ASSIGNED TASK ->
How many lines of these entries hold the string "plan"? Reply with the number alone.

[Stored dataset items]

------------------------------------------------

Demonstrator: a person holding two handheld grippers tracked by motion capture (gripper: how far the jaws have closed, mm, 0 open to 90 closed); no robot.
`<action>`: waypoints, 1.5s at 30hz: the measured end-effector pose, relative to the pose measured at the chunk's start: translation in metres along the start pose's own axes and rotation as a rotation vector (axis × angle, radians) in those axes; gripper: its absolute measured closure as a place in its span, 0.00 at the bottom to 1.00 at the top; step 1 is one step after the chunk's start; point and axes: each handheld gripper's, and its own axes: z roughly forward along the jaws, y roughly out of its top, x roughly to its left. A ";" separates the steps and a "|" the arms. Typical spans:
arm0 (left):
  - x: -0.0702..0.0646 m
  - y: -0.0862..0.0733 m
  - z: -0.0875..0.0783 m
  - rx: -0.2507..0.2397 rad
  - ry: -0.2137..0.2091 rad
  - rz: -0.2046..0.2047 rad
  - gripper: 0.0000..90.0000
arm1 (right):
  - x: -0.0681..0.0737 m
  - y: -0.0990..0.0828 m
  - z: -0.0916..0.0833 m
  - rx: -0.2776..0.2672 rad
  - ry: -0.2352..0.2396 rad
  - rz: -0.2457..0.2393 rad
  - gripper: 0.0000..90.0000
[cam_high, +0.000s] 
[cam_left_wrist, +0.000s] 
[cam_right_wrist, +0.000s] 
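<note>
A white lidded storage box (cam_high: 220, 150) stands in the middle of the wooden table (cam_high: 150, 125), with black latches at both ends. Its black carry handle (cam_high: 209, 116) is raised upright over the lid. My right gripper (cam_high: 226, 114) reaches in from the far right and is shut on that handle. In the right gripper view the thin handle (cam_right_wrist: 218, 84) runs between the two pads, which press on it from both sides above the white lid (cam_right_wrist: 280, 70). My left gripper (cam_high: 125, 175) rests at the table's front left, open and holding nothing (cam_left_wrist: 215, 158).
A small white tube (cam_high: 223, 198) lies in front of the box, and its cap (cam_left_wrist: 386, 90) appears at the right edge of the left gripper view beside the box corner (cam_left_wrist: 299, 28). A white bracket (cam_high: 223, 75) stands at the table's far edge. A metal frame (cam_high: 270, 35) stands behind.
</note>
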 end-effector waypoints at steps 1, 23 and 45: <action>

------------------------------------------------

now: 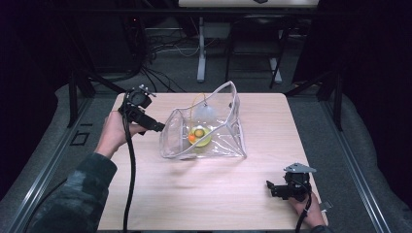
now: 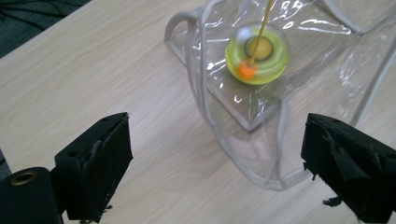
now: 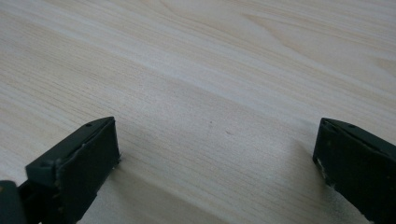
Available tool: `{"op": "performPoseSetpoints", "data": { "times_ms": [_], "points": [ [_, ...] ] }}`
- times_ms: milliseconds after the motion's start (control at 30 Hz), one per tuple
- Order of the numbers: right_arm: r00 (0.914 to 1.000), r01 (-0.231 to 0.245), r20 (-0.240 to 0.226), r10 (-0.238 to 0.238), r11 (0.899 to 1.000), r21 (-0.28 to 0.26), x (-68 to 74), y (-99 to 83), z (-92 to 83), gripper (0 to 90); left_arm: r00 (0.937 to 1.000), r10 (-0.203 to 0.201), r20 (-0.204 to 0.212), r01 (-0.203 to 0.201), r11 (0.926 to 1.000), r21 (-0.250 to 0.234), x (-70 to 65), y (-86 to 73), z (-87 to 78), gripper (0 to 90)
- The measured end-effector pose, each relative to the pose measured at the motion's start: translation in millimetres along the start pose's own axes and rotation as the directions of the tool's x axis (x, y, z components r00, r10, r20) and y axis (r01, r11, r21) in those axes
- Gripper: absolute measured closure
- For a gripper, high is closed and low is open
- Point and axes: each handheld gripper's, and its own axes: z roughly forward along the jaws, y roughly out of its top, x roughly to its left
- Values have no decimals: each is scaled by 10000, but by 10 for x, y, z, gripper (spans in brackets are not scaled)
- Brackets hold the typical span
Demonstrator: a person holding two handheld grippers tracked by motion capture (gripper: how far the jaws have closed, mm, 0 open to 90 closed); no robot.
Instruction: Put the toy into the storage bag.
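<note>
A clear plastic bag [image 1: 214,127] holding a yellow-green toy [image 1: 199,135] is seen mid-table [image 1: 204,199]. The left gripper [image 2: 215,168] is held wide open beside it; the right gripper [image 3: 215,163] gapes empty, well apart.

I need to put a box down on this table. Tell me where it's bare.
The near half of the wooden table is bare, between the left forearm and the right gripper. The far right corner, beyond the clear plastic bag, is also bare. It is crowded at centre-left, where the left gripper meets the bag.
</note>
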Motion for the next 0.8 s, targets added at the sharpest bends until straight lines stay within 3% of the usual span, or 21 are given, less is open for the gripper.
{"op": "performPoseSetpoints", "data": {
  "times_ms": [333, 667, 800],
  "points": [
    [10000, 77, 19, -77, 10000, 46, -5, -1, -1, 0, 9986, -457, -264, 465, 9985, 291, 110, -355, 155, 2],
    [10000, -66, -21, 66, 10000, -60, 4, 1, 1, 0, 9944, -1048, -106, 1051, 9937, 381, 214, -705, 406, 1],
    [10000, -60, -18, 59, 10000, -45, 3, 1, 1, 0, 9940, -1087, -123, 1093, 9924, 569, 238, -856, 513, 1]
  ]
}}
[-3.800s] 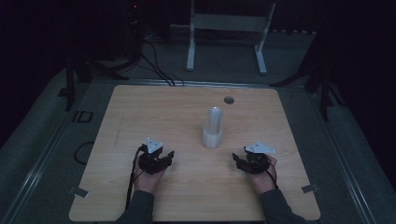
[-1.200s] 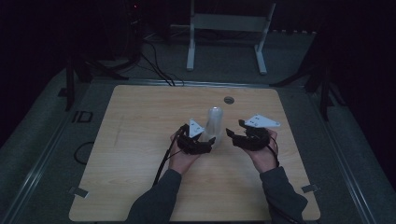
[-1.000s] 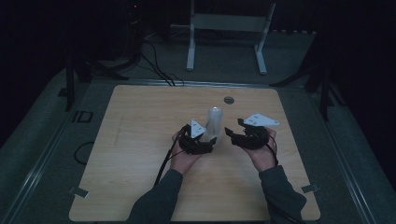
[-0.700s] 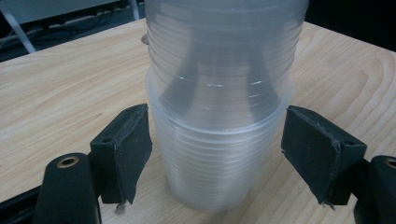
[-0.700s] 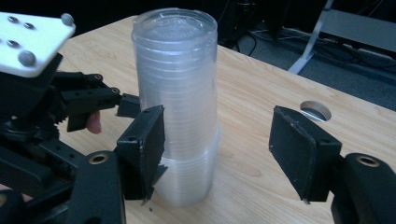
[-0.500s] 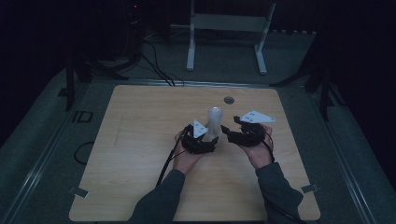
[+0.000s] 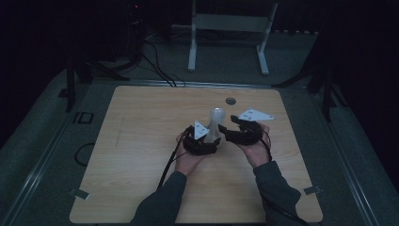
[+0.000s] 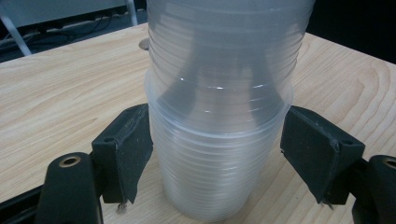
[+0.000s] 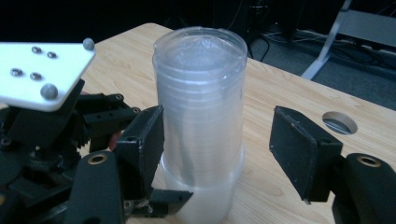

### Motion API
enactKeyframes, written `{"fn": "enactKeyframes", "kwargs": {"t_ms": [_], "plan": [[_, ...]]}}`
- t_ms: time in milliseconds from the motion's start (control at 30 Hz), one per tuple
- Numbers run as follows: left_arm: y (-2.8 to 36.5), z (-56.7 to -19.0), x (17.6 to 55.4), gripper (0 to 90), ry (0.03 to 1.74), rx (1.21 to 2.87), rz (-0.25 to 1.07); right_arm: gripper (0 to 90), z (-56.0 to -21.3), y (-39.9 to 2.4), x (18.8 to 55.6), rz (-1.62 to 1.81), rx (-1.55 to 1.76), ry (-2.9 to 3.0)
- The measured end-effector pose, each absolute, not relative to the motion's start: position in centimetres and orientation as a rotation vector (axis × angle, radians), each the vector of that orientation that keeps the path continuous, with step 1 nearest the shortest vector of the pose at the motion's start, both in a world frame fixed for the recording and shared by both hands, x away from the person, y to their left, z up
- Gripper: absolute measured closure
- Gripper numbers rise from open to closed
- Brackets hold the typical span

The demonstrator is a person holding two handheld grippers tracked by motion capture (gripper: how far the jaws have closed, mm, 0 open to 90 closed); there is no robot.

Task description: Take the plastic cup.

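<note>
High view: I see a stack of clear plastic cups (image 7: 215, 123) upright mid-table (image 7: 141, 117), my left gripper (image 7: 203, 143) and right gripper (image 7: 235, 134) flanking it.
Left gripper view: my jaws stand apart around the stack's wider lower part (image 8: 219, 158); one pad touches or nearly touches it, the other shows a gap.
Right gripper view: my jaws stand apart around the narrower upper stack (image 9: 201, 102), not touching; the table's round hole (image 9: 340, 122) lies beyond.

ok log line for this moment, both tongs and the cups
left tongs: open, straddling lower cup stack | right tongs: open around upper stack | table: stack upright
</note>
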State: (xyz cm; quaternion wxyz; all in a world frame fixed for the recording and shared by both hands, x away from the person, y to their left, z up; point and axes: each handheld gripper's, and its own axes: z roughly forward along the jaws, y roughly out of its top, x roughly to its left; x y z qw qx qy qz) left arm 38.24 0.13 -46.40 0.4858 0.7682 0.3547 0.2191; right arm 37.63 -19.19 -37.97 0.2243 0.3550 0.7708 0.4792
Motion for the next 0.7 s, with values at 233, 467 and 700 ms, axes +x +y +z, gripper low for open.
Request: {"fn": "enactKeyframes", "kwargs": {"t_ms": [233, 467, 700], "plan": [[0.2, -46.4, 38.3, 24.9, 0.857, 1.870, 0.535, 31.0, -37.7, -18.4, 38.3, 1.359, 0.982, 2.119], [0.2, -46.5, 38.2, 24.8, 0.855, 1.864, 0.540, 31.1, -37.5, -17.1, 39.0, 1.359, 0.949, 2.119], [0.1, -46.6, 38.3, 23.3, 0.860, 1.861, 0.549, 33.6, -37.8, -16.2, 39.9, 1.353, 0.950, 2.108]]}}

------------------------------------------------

RESPONSE BELOW ->
2